King's College London, Social, Genetic & Developmental Psychiatry Centre, Institute of Psychiatry, Psychology & Neuroscience, London, UK.
King's College London, Department of Biostatistics, Institute of Psychiatry, Psychology & Neuroscience, London, UK.
Child Abuse Negl. 2019 Dec;98:104188. doi: 10.1016/j.chiabu.2019.104188. Epub 2019 Sep 27.
Childhood victimization elevates the average risk of developing functional impairment in adulthood. However, not all victimized children demonstrate poor outcomes. Although research has described factors that confer vulnerability or resilience, it is unknown if this knowledge can be translated to accurately identify the most vulnerable victimized children.
To build and internally validate a risk calculator to identify those victimized children who are most at risk of functional impairment at age 18 years.
We utilized data from the Environmental Risk (E-Risk) Longitudinal Twin Study, a nationally-representative birth cohort of 2232 UK children born in 1994-95.

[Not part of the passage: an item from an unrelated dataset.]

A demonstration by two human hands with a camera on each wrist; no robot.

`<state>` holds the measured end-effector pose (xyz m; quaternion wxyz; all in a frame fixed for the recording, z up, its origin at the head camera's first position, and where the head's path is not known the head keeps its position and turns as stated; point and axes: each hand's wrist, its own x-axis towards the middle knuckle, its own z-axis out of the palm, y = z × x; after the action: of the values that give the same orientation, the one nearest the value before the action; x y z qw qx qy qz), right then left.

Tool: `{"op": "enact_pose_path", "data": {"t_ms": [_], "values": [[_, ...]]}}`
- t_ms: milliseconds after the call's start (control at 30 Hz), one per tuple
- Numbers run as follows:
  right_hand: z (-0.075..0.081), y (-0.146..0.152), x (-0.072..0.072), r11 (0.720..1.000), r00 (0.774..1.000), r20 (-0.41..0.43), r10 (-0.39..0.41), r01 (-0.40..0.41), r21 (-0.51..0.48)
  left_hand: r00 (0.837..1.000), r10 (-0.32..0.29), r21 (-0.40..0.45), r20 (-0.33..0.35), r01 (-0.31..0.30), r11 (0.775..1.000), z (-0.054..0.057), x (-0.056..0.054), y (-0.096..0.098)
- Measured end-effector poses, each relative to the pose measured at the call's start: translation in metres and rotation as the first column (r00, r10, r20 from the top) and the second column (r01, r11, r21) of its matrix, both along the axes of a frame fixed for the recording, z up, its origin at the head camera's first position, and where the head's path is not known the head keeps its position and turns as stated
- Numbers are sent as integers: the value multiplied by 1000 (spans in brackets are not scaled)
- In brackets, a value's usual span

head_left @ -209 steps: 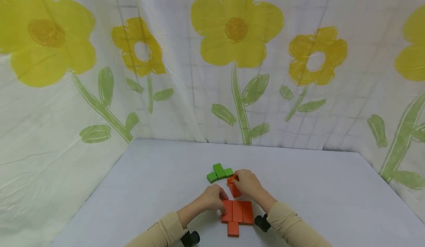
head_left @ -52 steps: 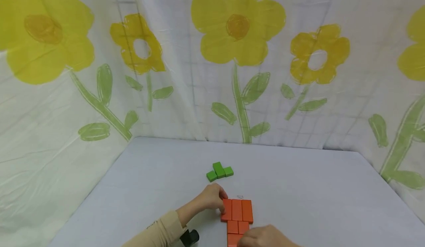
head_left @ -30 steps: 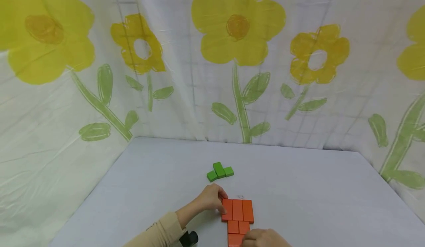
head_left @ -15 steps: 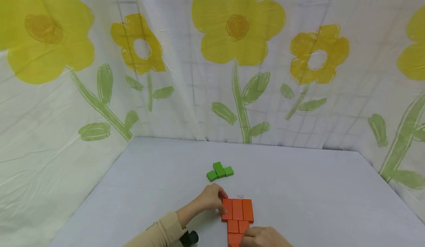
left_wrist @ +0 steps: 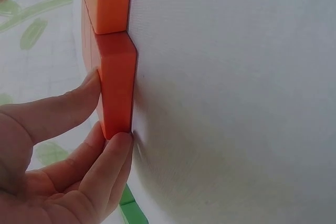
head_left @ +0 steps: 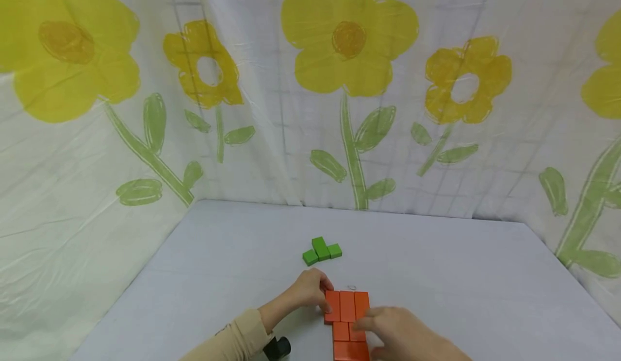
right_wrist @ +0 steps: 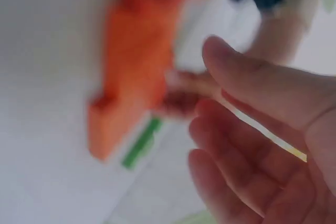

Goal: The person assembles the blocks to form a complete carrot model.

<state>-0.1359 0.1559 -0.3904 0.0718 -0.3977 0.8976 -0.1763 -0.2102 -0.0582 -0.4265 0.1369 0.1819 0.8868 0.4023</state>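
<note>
In the head view, flat orange-red blocks lie joined on the table: three long ones side by side, two small ones below them, and a crosswise block nearest me. My left hand pinches the leftmost long block. The left wrist view shows its thumb on that block's top face and the fingers at its far end. My right hand, fingers apart and holding nothing, hovers at the right side of the orange blocks, overlapping a small one. In the blurred right wrist view, the right hand stands away from the blocks.
Three green blocks lie grouped beyond the orange ones on the white table. A curtain printed with yellow flowers hangs behind the table. A black wrist device sits under my left forearm.
Orange blocks once near the green ones now lie at the near end of the joined group. My right hand has just let go of the crosswise block and moved up. The left hand stays put.
</note>
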Motion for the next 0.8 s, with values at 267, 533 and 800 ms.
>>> {"op": "enact_pose_path", "data": {"t_ms": [267,533,800], "values": [[12,-18,-77,981,981,-64,-186,182,-64,1000,-10,-4,-7,10,1000,3,-1,-1],[-24,-50,-135,989,989,-59,-135,138,51,1000,2,23,6,-2,1000,1,1,-2],[-27,-59,-132,997,994,-86,-63,67,46,1000,-6,24,-13,6,1000,1,-1,0]]}}
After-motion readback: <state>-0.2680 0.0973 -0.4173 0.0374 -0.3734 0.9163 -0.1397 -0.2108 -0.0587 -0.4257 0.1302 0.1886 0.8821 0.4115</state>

Victimization exposure was assessed repeatedly between ages 5 and 12 years along with a range of individual-, family- and community-level predictors. Functional outcomes were assessed at age 18 years. We developed and evaluated a prediction model for psychosocial disadvantage and economic disadvantage using the Least Absolute Shrinkage and Selection Operator (LASSO) regularized regression with nested 10-fold cross-validation.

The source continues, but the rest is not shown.